Changes in Direction Discrimination Task Performance
Although healthy participants showed significant improvement with task repetition (regardless of tACS conditions), there were no significant differences in the stroke patient group between time points and tACS conditions, indicating that patients require more training to observe behavioral improvement. The electrophysiological changes induced by tACS in this study did not translate into significant behavioral changes.

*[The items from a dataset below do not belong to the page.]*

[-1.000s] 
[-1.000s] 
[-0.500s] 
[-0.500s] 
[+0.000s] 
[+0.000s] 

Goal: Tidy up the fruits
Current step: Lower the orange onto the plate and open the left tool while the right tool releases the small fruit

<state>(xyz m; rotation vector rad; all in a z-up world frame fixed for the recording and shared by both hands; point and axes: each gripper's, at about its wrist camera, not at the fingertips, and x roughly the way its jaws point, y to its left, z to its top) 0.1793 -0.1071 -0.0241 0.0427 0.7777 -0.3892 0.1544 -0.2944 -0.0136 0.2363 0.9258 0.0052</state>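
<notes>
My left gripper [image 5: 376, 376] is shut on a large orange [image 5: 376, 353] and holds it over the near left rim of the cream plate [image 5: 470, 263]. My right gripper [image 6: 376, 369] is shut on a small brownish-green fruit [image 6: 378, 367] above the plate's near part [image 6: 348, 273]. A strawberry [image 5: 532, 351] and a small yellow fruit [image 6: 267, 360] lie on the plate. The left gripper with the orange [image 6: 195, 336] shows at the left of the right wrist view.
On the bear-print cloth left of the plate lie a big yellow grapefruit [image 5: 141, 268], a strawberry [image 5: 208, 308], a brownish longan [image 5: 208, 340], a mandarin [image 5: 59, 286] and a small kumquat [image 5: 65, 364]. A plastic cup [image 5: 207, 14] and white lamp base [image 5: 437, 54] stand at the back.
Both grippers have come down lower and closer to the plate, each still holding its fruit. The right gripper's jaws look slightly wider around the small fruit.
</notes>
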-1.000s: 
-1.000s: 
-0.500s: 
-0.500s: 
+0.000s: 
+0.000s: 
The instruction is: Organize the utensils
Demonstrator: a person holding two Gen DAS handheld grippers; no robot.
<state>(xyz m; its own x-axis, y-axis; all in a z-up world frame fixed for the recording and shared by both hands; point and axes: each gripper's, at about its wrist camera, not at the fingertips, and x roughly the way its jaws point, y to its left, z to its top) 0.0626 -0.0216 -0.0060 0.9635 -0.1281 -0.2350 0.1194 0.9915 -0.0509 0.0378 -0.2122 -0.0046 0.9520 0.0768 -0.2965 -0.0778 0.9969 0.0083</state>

Conclusion and Significance
This study demonstrates that single-session cross-frequency dual-focus tACS can modulate inter-regional synchronization early in the brains of healthy individuals and stroke patients, but these changes do not translate into significant differences at the behavioral level. Greater efficiency may require prolonged training or precise adjustments of tACS timing and dosage to match endogenous oscillatory activity in the brain, thereby more effectively improving behavioral performance. This provides new insights and directions for optimizing tACS applications and researching inter-regional oscillatory dynamics in the future.
In terms of clinical applications, this study provides preliminary evidence for the combination of visual training with synchronous feedback electrical stimulation for rehabilitation, especially for potential applications in visual damage recovery and enhancement.